Arson, Texas: Anatomy of the East Texas Church Fires
Very few people have heard of the rural farm community of Little Hope, Texas, located in Van Zandt County, about 55 miles east of Dallas. The closest town is the East Texas city of Canton and most people would not know about Canton if it were not for the First Monday Trade Days. The community was settled around a church, built in 1894. Legend has it the name was selected when one of the community members said that the church had little hope of lasting a full year – but it did. The name stuck.
On New Year’s Day, Bill Parr, the pastor of the Little Hope Baptist Church, who lives in the parsonage next to the church, was reading the paper when the phone rang. The caller told Reverend Parr that it looked like smoke was coming out of the church. He called 911 only to learn that fire units from Canton, Van Zandt County, and Ben Wheeler were already on their way. The fire gutted the education space, the fellowship hall, and the kitchen. The sanctuary sustained considerable smoke damage. The cause was initially blamed on a faulty electrical box but later proved to be arson, according to a Bureau of Alcohol, Tobacco, Firearms, and Explosives (ATF) investigative team.
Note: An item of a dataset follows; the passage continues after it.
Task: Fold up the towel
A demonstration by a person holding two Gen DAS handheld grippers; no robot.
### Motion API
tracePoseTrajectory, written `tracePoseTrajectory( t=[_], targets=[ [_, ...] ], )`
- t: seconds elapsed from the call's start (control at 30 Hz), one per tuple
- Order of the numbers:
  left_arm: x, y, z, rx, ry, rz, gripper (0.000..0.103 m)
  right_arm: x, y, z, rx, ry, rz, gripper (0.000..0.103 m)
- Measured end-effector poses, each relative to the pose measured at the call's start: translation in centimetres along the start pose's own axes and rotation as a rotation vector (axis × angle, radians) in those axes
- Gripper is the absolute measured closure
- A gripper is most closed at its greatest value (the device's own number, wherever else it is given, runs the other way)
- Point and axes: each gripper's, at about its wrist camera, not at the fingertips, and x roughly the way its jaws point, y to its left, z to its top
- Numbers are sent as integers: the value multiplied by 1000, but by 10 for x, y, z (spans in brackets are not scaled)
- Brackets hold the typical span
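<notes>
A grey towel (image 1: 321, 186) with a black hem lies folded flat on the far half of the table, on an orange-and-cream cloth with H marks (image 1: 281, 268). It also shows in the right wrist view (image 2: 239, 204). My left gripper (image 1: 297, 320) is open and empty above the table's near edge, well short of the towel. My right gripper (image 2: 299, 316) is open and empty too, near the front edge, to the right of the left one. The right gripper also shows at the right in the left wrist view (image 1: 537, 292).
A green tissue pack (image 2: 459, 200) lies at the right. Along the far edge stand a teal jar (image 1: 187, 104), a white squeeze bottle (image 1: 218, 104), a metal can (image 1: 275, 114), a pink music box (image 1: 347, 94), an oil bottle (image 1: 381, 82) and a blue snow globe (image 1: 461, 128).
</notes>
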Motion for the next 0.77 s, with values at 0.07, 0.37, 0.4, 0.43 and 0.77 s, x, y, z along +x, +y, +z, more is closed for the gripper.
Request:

ATF agents found the true ignition source—stacked hymnals and other combustible materials placed around the piano and then ignited by the arsonists.
The burning of Little Hope Baptist Church would be the first of ten arson fires set in East Texas churches over a six-week period. Only later did the public learn that the Little Hope fire was the work of arsonists. The ATF did not disclose the information until after the arrest of two subjects who are believed to be the perpetrators. After the suspects were arrested, the findings of the Little Hope investigation were finally revealed.
The East Texas arson rampage is a classic case study of why arsonists find houses of worship easy to victimize. By reviewing the tactics of the East Texas arsonists, religious leaders and their congregations can learn what actions they can take to target harden their churches and places of worship to prevent them from going up in flames. The preventative measures are commonsensical and inexpensive, and just enough to send an arsonist on to an easier target.
According to the United States Fire Administration’s National Fire Incident Reporting Systems data and the National Fire Protection Association, it is estimated that an average of 316,600 intentional fires are reported each year, accounting for 40 percent of all reported fires in the United States. The most recent statistics tell a tale of death and destruction: in 2006, arson caused 7,825 injuries to firefighters and civilians, while 10 firefighters lost their lives. The economic devastation comes to a staggering estimate of 1.1 billion dollars annually.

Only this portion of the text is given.